Despite these undertakings, it has emerged that US Navy vessels have been discharging waste water, including treated sewage, into the clear lagoon ever since a naval support station was established on Diego Garcia in the early 1980s.
According to scientific advisers, elevated levels of nutrients caused by the waste – which have resulted in nitrogen and phosphate readings up to four times higher than normal – may be damaging the coral.
Friday night, campaigners fighting for Chagossians to be allowed to return accused the British and US authorities of double standards by using the unspoilt character of the archipelago as a reason to prevent repopulation while themselves creating pollution.
Philippa Gregory, author and patron of the UK Chagos Support Association, said: “While the people who were born and bred on Chagos are not allowed to return to their island, the military base of Diego Garcia houses about 5,000 US servicemen and women and ancillary workers. It makes no sense to suggest that Chagossians cannot return because of pressure on the environment.”
The tiny atoll, also home to about 30 Royal Marines, is one of Washington’s most important strategic air and naval bases, used as a key staging post for US bombing raids against Saddam Hussein and the war in Afghanistan. The UK territory was also used for two CIA “extraordinary rendition” flights carrying terrorist suspects in 2002.
The discharge practice came to light last year but has only now become public after the Foreign and Commonwealth Office (FCO) deposited a written statement in Parliament.
Foreign Office minister Mark Simmonds wrote: “In April last year it came to our attention that the US vessels moored in the lagoon had been discharging waste water into the lagoon since the establishment of the naval support station there in the early 1980s.
“This waste water is treated sewage, and water left over from routine processes like cleaning and cooking.”
Mr Simmonds conceded that the waste was being pumped into the lagoon contrary to British “policy” and could be resulting in damage to the coral, which is protected under the intergovernmental Ramsar Convention on wetlands.
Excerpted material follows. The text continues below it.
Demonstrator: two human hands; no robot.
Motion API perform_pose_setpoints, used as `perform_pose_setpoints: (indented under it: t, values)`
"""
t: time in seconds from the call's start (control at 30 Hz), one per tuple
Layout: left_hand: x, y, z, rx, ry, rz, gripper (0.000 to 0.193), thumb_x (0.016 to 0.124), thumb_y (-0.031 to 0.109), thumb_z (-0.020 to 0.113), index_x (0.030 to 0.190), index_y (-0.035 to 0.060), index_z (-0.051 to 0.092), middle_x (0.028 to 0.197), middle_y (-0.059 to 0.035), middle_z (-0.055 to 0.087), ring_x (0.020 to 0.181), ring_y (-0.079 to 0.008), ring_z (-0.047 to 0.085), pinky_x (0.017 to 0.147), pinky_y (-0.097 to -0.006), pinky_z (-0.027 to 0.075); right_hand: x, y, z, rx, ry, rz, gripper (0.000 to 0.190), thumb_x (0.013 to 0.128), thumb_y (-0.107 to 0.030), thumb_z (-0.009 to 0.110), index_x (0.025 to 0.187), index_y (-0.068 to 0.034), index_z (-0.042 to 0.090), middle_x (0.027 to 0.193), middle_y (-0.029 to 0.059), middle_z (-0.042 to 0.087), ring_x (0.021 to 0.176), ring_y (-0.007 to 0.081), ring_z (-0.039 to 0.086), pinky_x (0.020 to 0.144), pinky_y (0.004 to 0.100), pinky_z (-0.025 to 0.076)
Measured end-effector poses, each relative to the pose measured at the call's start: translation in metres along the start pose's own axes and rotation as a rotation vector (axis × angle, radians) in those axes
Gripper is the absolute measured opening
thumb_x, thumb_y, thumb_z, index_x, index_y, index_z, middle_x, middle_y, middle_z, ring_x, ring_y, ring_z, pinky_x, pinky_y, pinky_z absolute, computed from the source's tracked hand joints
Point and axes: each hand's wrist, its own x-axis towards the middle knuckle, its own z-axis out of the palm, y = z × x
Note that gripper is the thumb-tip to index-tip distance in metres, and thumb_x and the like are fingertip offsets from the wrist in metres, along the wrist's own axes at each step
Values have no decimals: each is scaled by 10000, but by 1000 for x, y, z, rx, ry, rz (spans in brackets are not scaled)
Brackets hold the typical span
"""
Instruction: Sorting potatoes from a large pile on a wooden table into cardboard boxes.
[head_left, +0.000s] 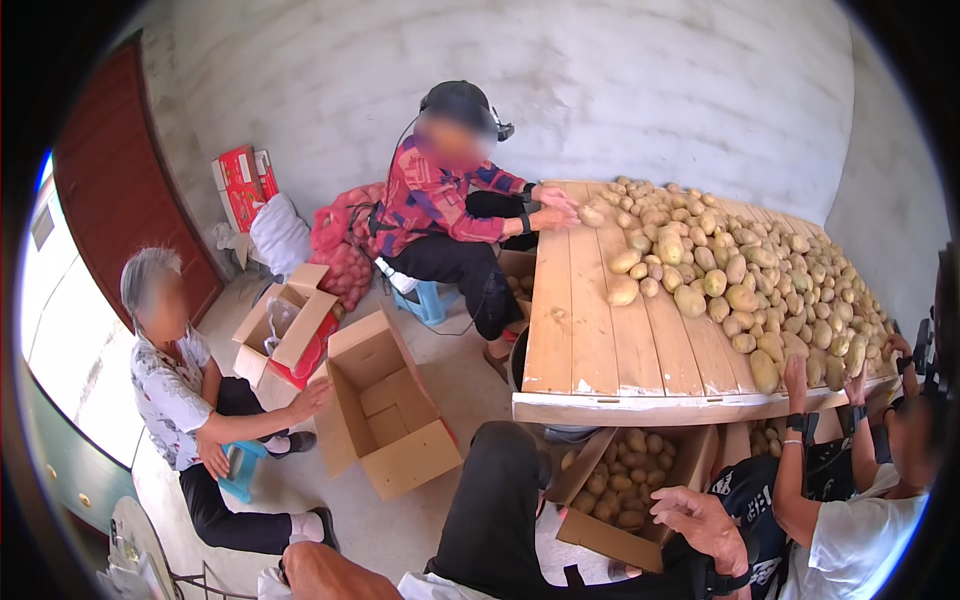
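Observation:
My right hand (694, 521) is raised beside an open cardboard box of potatoes (626, 476), palm down, with its fingers loosely bent and apart and nothing seen in it. At the bottom edge, my left hand (341, 576) shows only in part, near a dark wristband; its fingers are hidden. In front of me stands a wooden plank table (592, 330) with a big heap of potatoes (742, 270) spread over its right and far parts. Several potatoes lie near its far left corner.
A person in a patterned shirt (435, 199) reaches to potatoes at the table's far side. At right, a person in white (862, 532) handles potatoes. Another person (169, 397) sits at left, a hand by an empty cardboard box (386, 405). Red mesh sacks (349, 255) stand behind.

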Motion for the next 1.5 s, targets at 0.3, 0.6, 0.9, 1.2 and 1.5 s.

It is not known how much waste has been discharged and how often, but a large vessel can generate several tonnes of watery waste and sewage per day, suggesting that hundreds of tonnes will have been discharged in the past 30 years.
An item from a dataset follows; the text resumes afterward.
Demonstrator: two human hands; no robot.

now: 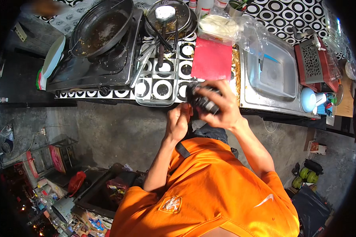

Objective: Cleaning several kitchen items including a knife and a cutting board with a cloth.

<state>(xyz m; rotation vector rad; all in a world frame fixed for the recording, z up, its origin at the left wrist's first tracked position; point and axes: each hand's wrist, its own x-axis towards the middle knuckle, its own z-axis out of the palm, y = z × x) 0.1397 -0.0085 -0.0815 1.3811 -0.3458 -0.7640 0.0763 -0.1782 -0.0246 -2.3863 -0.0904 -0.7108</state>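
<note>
My right hand (222, 103) is closed around a dark, blurred object (206, 99), maybe a camera or some other device, above the counter's front edge. Close beside it, my left hand (179, 120) has its fingers bent together near a dark strap; whether it grips the strap cannot be made out. A red cutting board or sheet (212, 59) lies on the patterned counter just beyond the hands. To its left stands a clear glass dish (155, 102). Behind the red piece is a plastic tub (218, 28) with pale contents.
A large wok (102, 29) rests on the black gas stove (92, 74) at the left. Strainers and a spatula (165, 14) sit behind the glass dish. At the right, a translucent basin (273, 74) is in the steel sink (249, 100), beside a red and grey rack (311, 62) and a blue bowl (308, 99).
</note>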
Mr Simmonds said: “Our policy has consistently been that any form of discharge of these substances into the lagoon is prohibited because of clear scientific advice that it would be damaging to coral in the long term. That advice has not changed, and nor has our policy. UK scientists concluded that, based on available data, there were elevated levels of nutrients in the lagoon which could be damaging to coral.” The FCO said a study was under way to assess the health of the coral.
Britain insists it has “stringent environmental legislation” in place to protect Diego Garcia, which counts as British territory and is overseen by a Royal Navy commander known as the British Representative. But it is unclear whether it has taken any formal enforcement action against the US Navy.
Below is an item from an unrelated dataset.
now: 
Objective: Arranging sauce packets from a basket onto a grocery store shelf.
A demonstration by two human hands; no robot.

When asked by The Independent whether US authorities had received any notice of breach of UK law or been prosecuted or fined, the FCO said: “Since identifying this issue in April last year, we have worked with our US partners to assess the scale of the problem and rapidly agree a comprehensive mitigation plan that is now well under way.”
Britain has repeatedly used the need to conserve the Chagos Islands as a reason for denying longstanding calls by Chagossians to be allowed to return. A leaked diplomatic cable from 2010 revealed how British diplomats believed the creation of the marine reserve would ensure no “Man Fridays” arrived on the islands and “put paid to resettlement claims of the archipelago’s former residents”.